The Door to Hell, Turkmenistan

‘The Door to Hell,’ a vast molten cavity known as the Darvaza crater which opened in northern Turkmenistan’s desert 40 years ago and has been burning ever since.

The history is contested, but the most generally accepted explanation is that in 1971 the borehole was set to alight after concerns that it might release toxic gases. Scientists have agreed that burning off the toxic gases would be the most successful way to solve the problem.

Much of the gas in the crater was predicted to be burned off within days. Four decades later, the crater is still burning and burning at 1,000 degrees centigrade temperatures.

Shi Cheng City, China

Shi Cheng once was the center of politics and economics in China’s eastern Zhejiang province.

The town was submerged in water to create the hydroelectric power station in 1959 and was largely forgotten, leaving a labyrinth of white temples, memorial arches, paved roads and houses – all concealed 130 feet underwater.

Protected from wind, rain, and heat, a ‘time capsule’ has been branded to the entire community, as almost every structure remains completely intact, including wooden beams and stairs.

Now, the divers want the metropolis to be used as a tourist spot. A local tourism official, Qui Feng has suggested using Shi Cheng as a diving club destination.

Lake Retba, Senegal

Less than an hour away from the capital city of Senegal lies the unusual Lake Retba which catches the attention of the inexperienced visitor due to its unique, vivid pink colour.

The distinct rose hue is caused by the bacteria Dunaliella salina, attracted by the high salt content of the water. To absorb the sunlight, the bacteria create a red pigment, thus giving the lake its distinctive hue.

Its colour, which lasts from November to June, is especially noticeable during the dry season. Due to its high salt content, not many living organisms can live at Lake Retba, thus serving mainly as a tourist destination and source of salt production.

Las Lajas Sanctuary, Colombia

The magnificent Santuario de las Lajas, or Las Lajas Cathedral, sits just outside the town of Ipiales.

The neo-Gothic church was built between 1916-1944 on the bridge that spanned the gorge of the river. It was designed in such a way that the church’s back wall shapes the gorge cliff with the image of the Virgin.

The sanctuary is literally suspended over the gulf and that is one reason why it is considered Colombia’s most beautiful church. Some also claim this Roman Catholic basilica is one of the world’s most important architectural monuments.

It took the present church 33 years to complete; the outcome seems to bring tourists all over the world.

Stairway to Heaven, Hawaii

The Stairway to Heaven is also known as the ‘Haiku Stairs’ and is one of Oahu’s most famous ‘forbidden’ trails.

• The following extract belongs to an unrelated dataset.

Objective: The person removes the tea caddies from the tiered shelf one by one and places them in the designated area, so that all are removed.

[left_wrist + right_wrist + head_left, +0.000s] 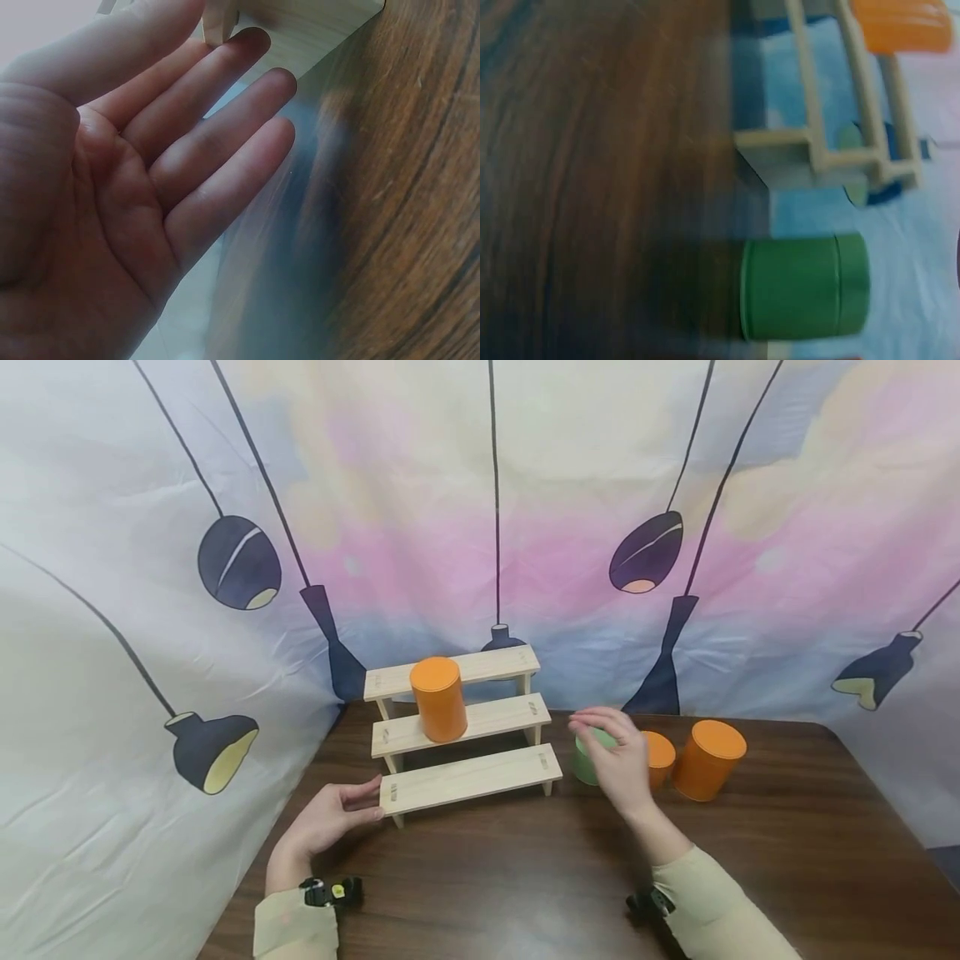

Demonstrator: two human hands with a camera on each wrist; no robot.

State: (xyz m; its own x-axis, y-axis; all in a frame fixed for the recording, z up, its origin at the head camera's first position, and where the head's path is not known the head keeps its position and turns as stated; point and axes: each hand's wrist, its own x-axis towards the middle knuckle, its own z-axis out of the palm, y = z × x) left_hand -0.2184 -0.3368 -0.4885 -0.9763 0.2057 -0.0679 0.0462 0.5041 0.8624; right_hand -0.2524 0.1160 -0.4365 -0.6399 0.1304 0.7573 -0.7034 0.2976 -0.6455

It was originally built for the U.S. Coast Guard enabling access to the LORAN radio antenna at the mountain top. The 3,922 steps lead up to the breathtaking Puu Keahiakahoe summit within the lush Koolau mountain range.

However, the hike itself is illegal, as the navigation station has been closed since the 1980s, resulting in off-limits for the Stairway.

However, this small obstacle hasn’t stopped elusive hikers and adventurous Instagrammers who gamble all of it for the spectacular and satisfying views.

Socotra Island, Yemen

Yemen’s unique Socotra Island landscape resembles anything from a sci-fi movie. The small island off Africa’s coast is home to approximately 800 endangered flora and fauna species.

Approximately one third of these are nowhere else on the planet. The cold and dry climate on the island gives the other-worldly plants a distinctive look.

Socotra has come to symbolize the blown-out umbrella shaped dragon’s blood tree; its distinctive shape is also depicted on the 20-rial coin of Yemen.

The large sandy beaches ascend to calcareous plateaus full of caves (length seven kilometers) and mountains up to 1,525 meters high.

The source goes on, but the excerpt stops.